WASHINGTON - Five days after an envelope with anthrax frightened thousands on Capitol Hill, medical officials said the danger had passed.
No new findings of anthrax exposure were discovered in about 1,400 tests on members of Congress, their aides, media representatives and visitors to the Capitol complex, Deputy Surgeon General Kenneth Moritsugu said yesterday.
Moritsugu also amended downward the initial report of those testing positive for the disease after the anthrax-laden envelope was opened in the office of the Senate majority leader. It turns out that 28 people tested positive for exposure, not 31, as was originally reported. Three of the tests were determined to be negative after further analysis, he said.
No one in Washington is known to have developed an anthrax infection, but at least 120 people who may have been exposed are taking antibiotics as a precaution.
Results of an additional 2,500 nasal swab tests conducted this week on Capitol Hill are not known, Moritsugu said. Anthrax tests were suspended Thursday after officials concluded that exposure had been limited to the immediate vicinity of South Dakota Sen. Tom Daschle's office in the Hart Senate office building.
"The news is very, very good," said Sen. Bill Frist, a Tennessee Republican and heart surgeon, who has become the Senate's unofficial anthrax spokesman.
House and Senate office buildings and the House side of the Capitol remained closed for an environmental sweep that congressional leaders ordered Wednesday when alarm over the possible spread of the potentially lethal bacteria was at its peak.
Work will continue through the weekend so the buildings can reopen by Tuesday, when the House and Senate are scheduled to go back into session. But Moritsugu said he does not expect additional anthrax spores to be found.
Fears that a letter containing anthrax had also been delivered to the office of House Speaker Dennis Hastert turned out to be unfounded. The FBI was called in Wednesday to investigate after a Hastert aide recalled spotting an envelope similar to the one addressed to Daschle.
A spokesman for the Capitol police said yesterday that "nothing of a hazardous nature was found."
That false alarm as well as the initial report of more than 30 positive tests for anthrax exposure had fed fears that ventilation shafts and tunnels throughout the complex might be affected, prompting Hastert to adjourn the House on Wednesday and order House office buildings cleared. The Senate, wary of sending a signal of panic, stayed in session until Thursday afternoon, and the Senate side remained open yesterday to lawmakers, staff and media.
Even so, a degree of panic spread across the city as hundreds placed calls to doctors, hospitals and medical facilities seeking anthrax tests, said Dr. Larry Siegel of the Washington health department. He stressed yesterday that such tests are not necessary.
Of the 28 people believed to have been exposed to anthrax, all were on the fifth or sixth floor of the Hart building Monday in the vicinity of Daschle's office. Twenty are on Daschle's staff, two work for Sen.
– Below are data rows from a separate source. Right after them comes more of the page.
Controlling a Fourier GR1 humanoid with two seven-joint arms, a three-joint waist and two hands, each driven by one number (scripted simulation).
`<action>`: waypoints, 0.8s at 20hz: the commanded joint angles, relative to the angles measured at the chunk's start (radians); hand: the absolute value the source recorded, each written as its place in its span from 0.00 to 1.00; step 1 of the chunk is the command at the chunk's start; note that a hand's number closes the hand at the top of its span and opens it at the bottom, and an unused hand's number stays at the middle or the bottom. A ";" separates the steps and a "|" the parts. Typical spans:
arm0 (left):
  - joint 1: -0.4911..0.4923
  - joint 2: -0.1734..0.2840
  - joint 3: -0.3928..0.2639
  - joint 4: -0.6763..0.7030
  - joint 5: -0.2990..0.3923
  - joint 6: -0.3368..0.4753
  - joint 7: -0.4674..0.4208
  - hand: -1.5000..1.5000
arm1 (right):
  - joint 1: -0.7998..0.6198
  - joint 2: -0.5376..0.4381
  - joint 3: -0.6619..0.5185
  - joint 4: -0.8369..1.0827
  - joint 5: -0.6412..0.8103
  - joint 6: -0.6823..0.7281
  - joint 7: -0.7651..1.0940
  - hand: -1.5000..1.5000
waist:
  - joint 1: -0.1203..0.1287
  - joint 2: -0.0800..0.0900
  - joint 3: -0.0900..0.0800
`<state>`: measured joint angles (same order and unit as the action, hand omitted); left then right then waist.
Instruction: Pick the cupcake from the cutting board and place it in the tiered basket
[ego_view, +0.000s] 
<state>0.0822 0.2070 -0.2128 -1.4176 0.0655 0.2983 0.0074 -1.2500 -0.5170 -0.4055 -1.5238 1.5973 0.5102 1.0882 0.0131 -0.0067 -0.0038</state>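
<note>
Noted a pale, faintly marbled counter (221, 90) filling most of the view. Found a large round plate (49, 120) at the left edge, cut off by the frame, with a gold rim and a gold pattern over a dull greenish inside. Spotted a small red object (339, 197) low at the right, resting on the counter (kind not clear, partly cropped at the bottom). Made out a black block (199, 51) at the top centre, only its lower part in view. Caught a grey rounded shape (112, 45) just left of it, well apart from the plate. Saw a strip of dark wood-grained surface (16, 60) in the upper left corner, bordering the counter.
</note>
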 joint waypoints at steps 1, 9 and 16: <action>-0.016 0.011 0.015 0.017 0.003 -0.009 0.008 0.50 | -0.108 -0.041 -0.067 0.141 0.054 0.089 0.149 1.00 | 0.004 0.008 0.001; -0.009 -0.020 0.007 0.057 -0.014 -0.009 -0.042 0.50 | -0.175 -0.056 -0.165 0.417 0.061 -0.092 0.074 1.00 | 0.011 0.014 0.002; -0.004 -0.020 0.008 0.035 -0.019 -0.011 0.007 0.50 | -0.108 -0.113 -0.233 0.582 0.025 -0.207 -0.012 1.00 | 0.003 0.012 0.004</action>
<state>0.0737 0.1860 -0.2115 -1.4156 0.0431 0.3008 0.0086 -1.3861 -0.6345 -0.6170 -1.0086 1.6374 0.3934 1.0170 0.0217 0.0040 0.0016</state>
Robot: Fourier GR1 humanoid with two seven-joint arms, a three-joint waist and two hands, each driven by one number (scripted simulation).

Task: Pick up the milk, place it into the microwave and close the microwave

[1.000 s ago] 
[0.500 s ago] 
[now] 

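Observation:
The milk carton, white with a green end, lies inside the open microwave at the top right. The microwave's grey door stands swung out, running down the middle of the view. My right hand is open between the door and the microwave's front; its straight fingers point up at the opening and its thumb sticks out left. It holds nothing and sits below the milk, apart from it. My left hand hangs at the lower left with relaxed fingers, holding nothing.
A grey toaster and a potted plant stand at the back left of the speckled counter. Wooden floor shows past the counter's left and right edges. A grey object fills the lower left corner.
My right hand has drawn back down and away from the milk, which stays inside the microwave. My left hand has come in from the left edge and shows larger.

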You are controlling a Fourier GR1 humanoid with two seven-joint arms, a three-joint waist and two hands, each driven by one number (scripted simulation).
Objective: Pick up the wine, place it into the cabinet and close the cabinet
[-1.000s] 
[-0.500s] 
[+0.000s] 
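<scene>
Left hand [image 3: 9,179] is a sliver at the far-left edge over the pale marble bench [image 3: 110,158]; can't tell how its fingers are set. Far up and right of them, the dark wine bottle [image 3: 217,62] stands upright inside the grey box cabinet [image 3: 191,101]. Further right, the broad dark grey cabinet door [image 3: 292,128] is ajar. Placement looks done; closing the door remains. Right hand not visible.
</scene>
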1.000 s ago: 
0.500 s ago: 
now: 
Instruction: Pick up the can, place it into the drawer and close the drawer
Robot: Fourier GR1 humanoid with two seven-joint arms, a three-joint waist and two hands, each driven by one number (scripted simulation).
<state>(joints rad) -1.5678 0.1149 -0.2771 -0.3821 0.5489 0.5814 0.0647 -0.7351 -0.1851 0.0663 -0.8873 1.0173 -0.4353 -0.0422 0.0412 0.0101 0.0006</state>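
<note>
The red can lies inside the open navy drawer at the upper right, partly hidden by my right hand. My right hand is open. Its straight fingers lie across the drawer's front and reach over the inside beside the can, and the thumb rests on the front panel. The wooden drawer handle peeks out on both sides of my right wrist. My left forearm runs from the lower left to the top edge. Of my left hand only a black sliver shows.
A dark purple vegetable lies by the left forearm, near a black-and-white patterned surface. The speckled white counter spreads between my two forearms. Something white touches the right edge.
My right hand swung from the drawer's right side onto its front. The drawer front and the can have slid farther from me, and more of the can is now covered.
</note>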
Russell D. Feingold, a Wisconsin Democrat whose office adjoins Daschle's, and six are Capitol police officers called to the scene after the letter was opened.
Officials have declined to release the names of those who tested positive, and some details of what happened in Daschle's office that day have yet to be made public. Authorities are continuing to advise those who were in that section of the Hart building on Monday to complete their 60-day course of antibiotics, even though their tests turned up negative for anthrax exposure is negative.
"If you let this go for days [without treatment] you would likely die," said Greg Martin, chief of infectious diseases at the National Naval Medical Center.
But officials have stressed that antibiotics are 100 percent effective in treating the strain of anthrax dispersed on Capitol Hill this week, which was identical to the variety also sent to media outlets in Florida and New York.